Contents
Crispy Baked Fish Sticks 🐟✨
These crispy baked fish sticks taste just like they’re fried — but they’re not! Perfectly golden and crunchy on the outside, soft and flaky on the inside, and easy to chew for little ones when served safely from 10 months+. Once you make them at home, you’ll never want store-bought again.
Best Fish to Use
- Cod ⭐ – Mild, flaky, and baby-friendly (my choice)
- Tilapia – Budget-friendly and very soft
- Pollock – Traditional fish stick fish
- Haddock – Slightly sweet and tender
- Flounder – Super soft and easy to chew
Serving Suggestions by Age
10–12 Months
- Serve fish sticks as is or cut into small, soft bite-size pieces
- Serve plain or with a thin layer of yogurt dip
- Pair with very soft steamed veggies or mashed potatoes
12–24 Months (Toddlers)
- Serve as is or cut in halves
- Serve with mild dips like yogurt sauce, mashed avocado, baby-friendly tartar sauce or ketchup
- Add soft rice, mashed potatoes or small pasta shapes with roasted veggies
Ingredients
- 1.5 lbs white fish (skinless & boneless – cod used)
- 3 eggs
- 2 cups breadcrumbs of choice
- Olive oil or avocado oil, for cooking
- 1/2 tsp salt (omit for younger babies)
- 1/2 tsp garlic powder
- 1/2 tsp onion powder
- 1 tsp paprika
Directions
- Preheat oven to 400°F (200°C).
- Clean fish, pat dry, and cut into thin stick-shaped strips.
- Set up a station with fish, eggs, breadcrumbs, and a parchment-lined baking tray.
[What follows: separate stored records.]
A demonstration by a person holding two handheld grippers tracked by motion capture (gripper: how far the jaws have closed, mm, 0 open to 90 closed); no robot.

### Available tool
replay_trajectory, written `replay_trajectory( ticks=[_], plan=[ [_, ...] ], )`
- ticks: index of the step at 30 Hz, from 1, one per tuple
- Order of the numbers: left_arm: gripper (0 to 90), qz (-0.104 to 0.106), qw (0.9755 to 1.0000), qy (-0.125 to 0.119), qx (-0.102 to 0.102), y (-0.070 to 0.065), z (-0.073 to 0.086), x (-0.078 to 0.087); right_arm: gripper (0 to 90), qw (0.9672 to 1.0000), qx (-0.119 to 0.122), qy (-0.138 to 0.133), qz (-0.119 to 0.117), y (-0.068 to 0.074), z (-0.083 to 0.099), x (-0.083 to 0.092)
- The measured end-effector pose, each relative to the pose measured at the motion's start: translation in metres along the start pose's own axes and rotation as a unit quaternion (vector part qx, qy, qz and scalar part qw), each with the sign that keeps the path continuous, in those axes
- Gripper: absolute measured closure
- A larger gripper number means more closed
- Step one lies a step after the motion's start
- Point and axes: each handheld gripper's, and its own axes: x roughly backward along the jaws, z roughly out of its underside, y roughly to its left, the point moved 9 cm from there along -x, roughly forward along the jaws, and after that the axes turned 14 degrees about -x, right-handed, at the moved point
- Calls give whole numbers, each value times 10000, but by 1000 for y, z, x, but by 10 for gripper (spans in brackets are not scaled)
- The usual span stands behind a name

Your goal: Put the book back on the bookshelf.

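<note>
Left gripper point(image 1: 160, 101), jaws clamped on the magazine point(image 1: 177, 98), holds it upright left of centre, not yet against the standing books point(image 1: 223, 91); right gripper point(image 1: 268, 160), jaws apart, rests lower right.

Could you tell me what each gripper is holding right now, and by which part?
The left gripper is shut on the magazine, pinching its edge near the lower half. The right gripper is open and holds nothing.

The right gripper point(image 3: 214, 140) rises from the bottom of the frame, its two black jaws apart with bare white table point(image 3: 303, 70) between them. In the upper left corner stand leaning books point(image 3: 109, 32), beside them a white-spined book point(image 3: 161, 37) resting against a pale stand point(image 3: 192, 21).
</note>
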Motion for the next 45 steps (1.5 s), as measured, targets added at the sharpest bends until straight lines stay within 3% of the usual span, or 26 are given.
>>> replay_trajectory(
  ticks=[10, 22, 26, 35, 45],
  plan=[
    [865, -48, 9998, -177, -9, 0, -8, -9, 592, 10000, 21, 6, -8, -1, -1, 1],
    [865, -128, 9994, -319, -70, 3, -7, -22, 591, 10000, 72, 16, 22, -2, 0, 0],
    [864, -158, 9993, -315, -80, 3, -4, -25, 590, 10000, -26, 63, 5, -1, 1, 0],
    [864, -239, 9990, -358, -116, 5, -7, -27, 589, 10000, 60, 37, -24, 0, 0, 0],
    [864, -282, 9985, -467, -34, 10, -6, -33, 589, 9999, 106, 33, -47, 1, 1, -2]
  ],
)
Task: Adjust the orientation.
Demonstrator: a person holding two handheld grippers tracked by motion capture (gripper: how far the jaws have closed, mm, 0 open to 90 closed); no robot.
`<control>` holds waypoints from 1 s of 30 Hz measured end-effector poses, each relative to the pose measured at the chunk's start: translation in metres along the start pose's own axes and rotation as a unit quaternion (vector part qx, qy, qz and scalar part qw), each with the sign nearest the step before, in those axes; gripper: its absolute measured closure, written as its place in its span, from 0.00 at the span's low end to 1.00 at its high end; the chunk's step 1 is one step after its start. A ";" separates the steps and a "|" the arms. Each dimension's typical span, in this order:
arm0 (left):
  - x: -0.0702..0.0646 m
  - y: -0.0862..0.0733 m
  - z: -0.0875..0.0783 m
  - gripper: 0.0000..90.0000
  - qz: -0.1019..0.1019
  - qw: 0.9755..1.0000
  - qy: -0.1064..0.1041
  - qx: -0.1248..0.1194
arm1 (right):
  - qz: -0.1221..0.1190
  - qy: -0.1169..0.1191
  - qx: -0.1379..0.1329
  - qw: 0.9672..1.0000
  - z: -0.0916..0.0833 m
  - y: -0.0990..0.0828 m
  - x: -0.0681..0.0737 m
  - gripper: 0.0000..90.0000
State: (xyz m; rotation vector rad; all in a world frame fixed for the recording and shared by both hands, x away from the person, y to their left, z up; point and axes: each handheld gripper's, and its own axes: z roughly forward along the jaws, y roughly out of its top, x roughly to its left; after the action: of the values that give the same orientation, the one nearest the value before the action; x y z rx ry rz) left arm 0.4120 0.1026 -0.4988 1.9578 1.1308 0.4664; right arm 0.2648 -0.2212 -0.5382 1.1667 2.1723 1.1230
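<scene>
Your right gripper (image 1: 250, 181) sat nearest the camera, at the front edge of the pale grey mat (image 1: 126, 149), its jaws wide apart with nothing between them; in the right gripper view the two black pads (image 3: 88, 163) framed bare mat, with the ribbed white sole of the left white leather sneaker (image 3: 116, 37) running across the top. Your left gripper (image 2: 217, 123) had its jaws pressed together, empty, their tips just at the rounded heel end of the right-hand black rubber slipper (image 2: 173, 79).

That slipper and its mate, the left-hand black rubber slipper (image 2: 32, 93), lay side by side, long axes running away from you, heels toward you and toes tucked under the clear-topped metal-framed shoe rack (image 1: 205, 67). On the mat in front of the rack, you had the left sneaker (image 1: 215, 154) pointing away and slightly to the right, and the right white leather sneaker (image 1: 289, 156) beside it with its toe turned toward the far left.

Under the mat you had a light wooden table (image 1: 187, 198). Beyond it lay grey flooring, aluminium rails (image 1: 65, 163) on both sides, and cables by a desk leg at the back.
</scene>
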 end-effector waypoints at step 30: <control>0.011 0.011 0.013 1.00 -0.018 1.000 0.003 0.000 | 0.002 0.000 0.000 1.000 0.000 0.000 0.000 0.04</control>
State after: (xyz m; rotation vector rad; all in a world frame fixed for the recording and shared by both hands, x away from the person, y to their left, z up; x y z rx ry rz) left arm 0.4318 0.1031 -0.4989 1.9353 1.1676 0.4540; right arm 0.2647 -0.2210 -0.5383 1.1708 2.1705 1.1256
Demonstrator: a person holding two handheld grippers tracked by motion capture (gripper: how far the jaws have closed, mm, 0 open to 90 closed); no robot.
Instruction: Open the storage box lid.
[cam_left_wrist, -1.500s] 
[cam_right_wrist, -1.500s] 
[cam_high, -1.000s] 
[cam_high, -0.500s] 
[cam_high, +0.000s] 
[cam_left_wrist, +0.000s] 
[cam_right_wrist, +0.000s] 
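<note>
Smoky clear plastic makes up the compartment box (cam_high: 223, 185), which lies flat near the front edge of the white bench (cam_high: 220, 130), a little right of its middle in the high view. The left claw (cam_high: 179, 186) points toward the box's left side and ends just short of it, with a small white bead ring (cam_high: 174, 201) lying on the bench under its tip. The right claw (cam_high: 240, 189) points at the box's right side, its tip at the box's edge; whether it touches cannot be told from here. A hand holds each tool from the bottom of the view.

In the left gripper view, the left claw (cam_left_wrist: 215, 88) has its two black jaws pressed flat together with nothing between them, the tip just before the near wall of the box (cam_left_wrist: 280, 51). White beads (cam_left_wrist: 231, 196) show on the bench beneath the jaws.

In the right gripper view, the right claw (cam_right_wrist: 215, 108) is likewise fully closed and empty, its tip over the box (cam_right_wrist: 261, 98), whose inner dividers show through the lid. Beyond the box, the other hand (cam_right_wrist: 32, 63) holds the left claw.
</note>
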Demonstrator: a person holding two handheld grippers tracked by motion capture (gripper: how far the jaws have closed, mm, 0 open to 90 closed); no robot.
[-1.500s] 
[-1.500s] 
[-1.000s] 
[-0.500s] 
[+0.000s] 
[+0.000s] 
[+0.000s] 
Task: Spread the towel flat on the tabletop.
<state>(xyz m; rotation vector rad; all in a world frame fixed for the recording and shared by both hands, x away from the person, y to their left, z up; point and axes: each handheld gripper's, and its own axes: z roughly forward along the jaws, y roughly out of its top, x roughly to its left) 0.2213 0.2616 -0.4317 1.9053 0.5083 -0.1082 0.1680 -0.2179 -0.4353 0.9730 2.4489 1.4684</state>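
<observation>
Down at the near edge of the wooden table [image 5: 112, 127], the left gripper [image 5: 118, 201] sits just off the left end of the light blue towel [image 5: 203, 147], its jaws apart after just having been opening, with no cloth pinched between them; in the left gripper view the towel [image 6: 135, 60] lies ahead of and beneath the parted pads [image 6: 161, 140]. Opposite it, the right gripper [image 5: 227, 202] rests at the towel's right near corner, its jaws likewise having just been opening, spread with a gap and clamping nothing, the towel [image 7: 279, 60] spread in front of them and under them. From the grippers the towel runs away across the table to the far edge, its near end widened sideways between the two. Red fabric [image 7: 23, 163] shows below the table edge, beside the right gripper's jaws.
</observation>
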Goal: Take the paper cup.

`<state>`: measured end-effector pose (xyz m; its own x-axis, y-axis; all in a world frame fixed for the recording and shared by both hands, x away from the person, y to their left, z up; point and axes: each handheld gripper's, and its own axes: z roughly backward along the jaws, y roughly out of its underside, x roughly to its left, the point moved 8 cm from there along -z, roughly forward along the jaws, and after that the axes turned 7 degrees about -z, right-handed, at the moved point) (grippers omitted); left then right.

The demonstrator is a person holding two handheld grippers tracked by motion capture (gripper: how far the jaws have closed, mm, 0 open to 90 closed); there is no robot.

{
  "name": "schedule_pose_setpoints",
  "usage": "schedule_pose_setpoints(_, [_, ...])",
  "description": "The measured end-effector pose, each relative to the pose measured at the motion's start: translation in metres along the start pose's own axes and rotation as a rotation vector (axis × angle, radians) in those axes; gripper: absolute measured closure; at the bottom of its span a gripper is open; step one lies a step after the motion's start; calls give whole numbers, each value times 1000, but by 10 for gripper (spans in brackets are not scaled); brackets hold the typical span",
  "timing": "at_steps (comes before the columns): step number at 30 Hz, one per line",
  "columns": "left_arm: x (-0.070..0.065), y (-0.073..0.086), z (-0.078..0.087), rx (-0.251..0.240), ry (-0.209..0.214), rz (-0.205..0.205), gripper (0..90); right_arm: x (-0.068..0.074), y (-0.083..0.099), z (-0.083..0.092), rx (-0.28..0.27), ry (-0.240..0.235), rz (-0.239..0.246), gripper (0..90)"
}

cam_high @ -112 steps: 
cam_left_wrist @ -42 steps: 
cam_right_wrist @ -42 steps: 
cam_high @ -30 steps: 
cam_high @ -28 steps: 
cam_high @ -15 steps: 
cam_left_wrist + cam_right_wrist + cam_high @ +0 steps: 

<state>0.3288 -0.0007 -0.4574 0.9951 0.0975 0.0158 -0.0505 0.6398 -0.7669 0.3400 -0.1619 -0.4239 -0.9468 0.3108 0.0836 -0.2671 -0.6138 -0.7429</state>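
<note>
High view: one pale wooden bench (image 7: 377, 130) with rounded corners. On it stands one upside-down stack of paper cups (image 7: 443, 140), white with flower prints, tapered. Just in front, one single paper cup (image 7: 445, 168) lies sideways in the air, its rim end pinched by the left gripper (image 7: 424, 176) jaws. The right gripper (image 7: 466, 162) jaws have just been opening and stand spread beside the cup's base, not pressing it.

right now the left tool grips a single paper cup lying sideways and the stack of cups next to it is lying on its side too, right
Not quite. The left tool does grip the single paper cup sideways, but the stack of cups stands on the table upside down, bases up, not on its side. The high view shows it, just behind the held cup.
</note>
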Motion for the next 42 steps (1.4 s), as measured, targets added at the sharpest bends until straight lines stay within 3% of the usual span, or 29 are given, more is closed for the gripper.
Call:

Mix salt, garlic powder, onion powder, and paprika into breadcrumbs. Drizzle a little oil onto the parchment paper.
- Dip each fish piece into egg, then coat in breadcrumbs and place on tray.
- Spray the tops with oil and bake for 10 minutes.
- Flip fish sticks, spray lightly again, and bake for another 5 minutes.
- Serve slightly warm with veggies, a fun dip, and enjoy!
Notes
Refrigerator: Store cooked fish sticks in an airtight container for 3–4 days.
Freezer: Freeze cooked sticks for up to 2 months.
Reheating: Reheat in microwave briefly or use toaster oven / air fryer to restore crispiness.